Records from a collection
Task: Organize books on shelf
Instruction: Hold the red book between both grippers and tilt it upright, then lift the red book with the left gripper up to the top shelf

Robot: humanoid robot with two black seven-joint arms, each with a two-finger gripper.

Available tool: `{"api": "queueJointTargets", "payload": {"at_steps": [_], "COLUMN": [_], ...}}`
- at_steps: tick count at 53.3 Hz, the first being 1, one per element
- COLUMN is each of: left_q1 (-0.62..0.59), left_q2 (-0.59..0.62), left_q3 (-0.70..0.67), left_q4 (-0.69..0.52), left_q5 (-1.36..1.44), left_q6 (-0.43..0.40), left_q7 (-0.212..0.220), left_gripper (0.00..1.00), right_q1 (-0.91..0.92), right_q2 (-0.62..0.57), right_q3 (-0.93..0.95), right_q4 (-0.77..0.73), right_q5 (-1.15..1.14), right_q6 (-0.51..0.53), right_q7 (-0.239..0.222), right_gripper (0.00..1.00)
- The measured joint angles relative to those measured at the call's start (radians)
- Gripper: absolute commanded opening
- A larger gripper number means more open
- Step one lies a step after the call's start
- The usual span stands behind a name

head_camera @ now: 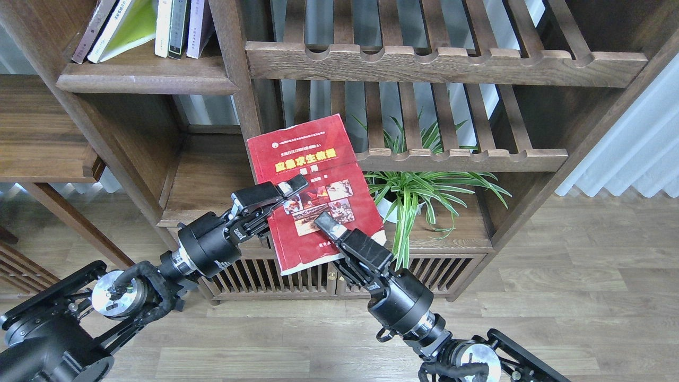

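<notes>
Because the red book [314, 191] was large and floppy, both arms held it at once in the middle of the frame, well clear of the floor [530, 318] below. From the lower right, the right gripper [330, 229] reached up to the book's bottom edge, one finger lying on the cover just under the photos; its jaws looked clenched on the book, though the finger behind the cover was hidden. From the lower left, the left gripper [284, 192] took the spine side, its upper finger pressed across the cover beside the photos, so those jaws too seemed to be grasping the book, the rear finger again out of sight. Two grips on adjacent edges probably kept the paperback from sagging or twisting as it was carried.

The book stood nearly upright, tilted a little left, cover toward the camera, in front of the post between the low compartments. Behind it at centre right sat a plant [419, 191], close enough to be brushed. At the upper left, the shelf [143, 79] held a row of books [159, 26] leaning left, with room at their right for one more.
</notes>
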Motion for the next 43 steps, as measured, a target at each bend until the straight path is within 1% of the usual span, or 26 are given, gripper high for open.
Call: {"api": "queueJointTargets", "payload": {"at_steps": [3, 7, 19, 26, 30, 37, 41, 43], "left_q1": [0.000, 0.000, -0.010, -0.061, -0.094, -0.193, -0.243, -0.268], "left_q2": [0.000, 0.001, 0.001, 0.001, 0.001, -0.027, -0.048, -0.050], "left_q3": [-0.003, -0.004, -0.012, -0.025, -0.046, -0.056, -0.056, -0.079], "left_q4": [0.000, 0.000, -0.001, -0.002, -0.002, -0.003, -0.004, -0.004], "left_q5": [-0.001, 0.000, 0.000, 0.007, 0.031, 0.069, 0.105, 0.139], "left_q6": [0.000, 0.000, 0.000, 0.000, 0.000, 0.000, 0.000, 0.000], "left_q7": [0.000, 0.000, -0.010, -0.018, -0.035, -0.064, -0.068, -0.069], "left_gripper": [0.07, 0.06, 0.02, 0.01, 0.00, 0.00, 0.00, 0.00], "right_q1": [-0.006, -0.028, -0.054, -0.053, -0.042, -0.030, -0.024, -0.020], "right_q2": [0.001, 0.003, 0.063, 0.066, 0.066, 0.066, 0.063, 0.059], "right_q3": [0.027, 0.080, 0.264, 0.300, 0.303, 0.298, 0.296, 0.296], "right_q4": [0.000, -0.005, -0.089, -0.111, -0.132, -0.150, -0.157, -0.163], "right_q5": [0.000, 0.000, 0.043, 0.061, 0.061, 0.054, 0.052, 0.049], "right_q6": [0.000, 0.000, 0.000, 0.000, 0.000, 0.000, 0.000, 0.000], "right_q7": [0.000, 0.002, 0.017, 0.017, 0.017, 0.017, 0.017, 0.016], "right_gripper": [0.81, 0.83, 0.85, 0.85, 0.85, 0.85, 0.85, 0.85]}}
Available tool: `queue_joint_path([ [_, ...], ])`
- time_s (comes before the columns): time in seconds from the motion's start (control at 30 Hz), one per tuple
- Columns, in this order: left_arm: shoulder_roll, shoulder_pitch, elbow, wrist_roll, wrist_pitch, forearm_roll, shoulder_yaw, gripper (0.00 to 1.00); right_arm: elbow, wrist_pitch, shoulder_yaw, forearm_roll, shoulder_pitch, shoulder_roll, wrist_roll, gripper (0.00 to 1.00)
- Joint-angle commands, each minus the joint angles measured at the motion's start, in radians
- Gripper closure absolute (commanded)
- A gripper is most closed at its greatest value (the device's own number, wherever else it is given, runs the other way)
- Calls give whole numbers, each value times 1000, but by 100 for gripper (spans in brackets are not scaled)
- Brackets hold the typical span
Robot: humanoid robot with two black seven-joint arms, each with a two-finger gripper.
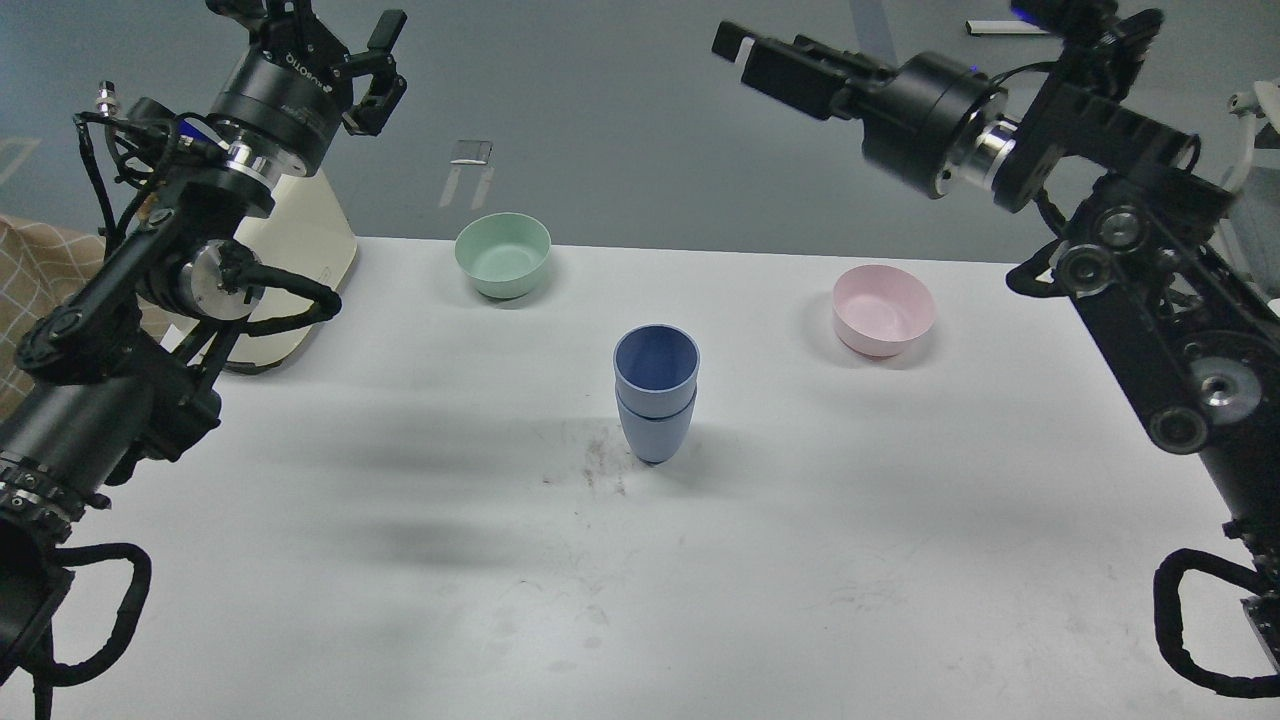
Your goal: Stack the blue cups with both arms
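Observation:
The two blue cups stand nested upright at the middle of the white table (400, 560). The upper cup (656, 365) sits inside the lower cup (655, 435); nothing touches them. My left gripper (305, 18) is raised high at the top left, far from the cups, open and empty, its tips partly cut off by the frame edge. My right gripper (735, 42) is raised high at the top right, above and behind the table, holding nothing. It shows side-on, so its fingers cannot be told apart.
A mint-green bowl (503, 255) sits at the table's back, left of centre. A pink bowl (884, 310) sits at the back right. A cream-coloured object (305, 245) stands at the left edge behind my left arm. A chair (1245, 190) stands beyond the right edge.

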Motion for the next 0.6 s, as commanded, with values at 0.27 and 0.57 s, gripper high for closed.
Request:
queue_joint_path([
  [0.27,-1,11,3,-9,2,-82,-11,2,-300,-82,294,491,-15,-13,4,0],
  [0.57,1,11,13,-7,3,-109,-62,2,-369,-120,392,794,-96,-19,4,0],
])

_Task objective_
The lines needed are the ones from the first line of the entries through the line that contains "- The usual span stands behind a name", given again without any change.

_Expected answer_
Task: Organize books on shelf
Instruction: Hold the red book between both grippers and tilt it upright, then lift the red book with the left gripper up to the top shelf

Robot: humanoid robot with two black seven-joint arms, each with a two-finger gripper.

Available tool: `{"api": "queueJointTargets", "payload": {"at_steps": [_], "COLUMN": [_], ...}}`
- at_steps: tick count at 53.3 Hz, the first being 1, one per element
- COLUMN is each of: left_q1 (-0.62..0.59), left_q2 (-0.59..0.62), left_q3 (-0.70..0.67), left_q4 (-0.69..0.52), left_q5 (-1.36..1.44), left_q6 (-0.43..0.40), left_q7 (-0.212..0.220), left_gripper (0.00..1.00), right_q1 (-0.91..0.92), right_q2 (-0.62..0.57), right_q3 (-0.93..0.95), right_q4 (-0.77..0.73), right_q5 (-1.15..1.14), right_q6 (-0.51..0.53), right_q7 (-0.239..0.222), right_gripper (0.00..1.00)
- The measured joint angles relative to those measured at the call's start (radians)
- Gripper: absolute commanded opening
- A larger gripper number means more open
- Step one lies a step after the call's start
- The usual span stands behind a name

The answer requires no further additions.